*** Block opens ***
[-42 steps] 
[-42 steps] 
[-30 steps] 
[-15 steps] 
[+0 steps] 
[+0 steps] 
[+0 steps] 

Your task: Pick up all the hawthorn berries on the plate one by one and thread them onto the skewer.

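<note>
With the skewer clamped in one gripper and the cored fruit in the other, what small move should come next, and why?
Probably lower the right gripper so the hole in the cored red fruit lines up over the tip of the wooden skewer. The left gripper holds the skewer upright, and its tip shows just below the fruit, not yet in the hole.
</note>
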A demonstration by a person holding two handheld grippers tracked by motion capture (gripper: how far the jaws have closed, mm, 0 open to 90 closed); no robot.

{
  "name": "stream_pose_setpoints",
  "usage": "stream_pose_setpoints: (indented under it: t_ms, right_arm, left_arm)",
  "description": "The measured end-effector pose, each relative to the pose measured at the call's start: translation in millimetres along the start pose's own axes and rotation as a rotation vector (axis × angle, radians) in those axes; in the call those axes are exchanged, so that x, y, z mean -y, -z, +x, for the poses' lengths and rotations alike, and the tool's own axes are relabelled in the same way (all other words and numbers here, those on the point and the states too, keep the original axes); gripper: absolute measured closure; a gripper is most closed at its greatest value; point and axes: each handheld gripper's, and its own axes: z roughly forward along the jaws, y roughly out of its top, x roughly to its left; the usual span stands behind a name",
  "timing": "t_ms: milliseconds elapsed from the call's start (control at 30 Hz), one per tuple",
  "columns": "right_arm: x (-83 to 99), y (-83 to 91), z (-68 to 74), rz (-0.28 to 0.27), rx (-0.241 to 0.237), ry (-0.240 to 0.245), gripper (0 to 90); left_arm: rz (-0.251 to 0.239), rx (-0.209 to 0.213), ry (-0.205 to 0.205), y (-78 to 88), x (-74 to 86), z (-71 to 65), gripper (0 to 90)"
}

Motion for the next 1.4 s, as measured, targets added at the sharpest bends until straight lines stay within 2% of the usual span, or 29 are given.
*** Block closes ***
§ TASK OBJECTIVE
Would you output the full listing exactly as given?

§ WRITTEN ANSWER
[-42 steps] 
[-42 steps] 
[-30 steps] 
[-15 steps] 
[+0 steps] 
[+0 steps] 
[+0 steps] 

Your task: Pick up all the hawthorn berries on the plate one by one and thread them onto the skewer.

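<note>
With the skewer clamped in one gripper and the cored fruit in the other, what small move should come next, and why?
Probably lower the right gripper so the hole in the cored red fruit lines up over the tip of the wooden skewer. The left gripper holds the skewer upright, and its tip shows just below the fruit, not yet in the hole.
</note>
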A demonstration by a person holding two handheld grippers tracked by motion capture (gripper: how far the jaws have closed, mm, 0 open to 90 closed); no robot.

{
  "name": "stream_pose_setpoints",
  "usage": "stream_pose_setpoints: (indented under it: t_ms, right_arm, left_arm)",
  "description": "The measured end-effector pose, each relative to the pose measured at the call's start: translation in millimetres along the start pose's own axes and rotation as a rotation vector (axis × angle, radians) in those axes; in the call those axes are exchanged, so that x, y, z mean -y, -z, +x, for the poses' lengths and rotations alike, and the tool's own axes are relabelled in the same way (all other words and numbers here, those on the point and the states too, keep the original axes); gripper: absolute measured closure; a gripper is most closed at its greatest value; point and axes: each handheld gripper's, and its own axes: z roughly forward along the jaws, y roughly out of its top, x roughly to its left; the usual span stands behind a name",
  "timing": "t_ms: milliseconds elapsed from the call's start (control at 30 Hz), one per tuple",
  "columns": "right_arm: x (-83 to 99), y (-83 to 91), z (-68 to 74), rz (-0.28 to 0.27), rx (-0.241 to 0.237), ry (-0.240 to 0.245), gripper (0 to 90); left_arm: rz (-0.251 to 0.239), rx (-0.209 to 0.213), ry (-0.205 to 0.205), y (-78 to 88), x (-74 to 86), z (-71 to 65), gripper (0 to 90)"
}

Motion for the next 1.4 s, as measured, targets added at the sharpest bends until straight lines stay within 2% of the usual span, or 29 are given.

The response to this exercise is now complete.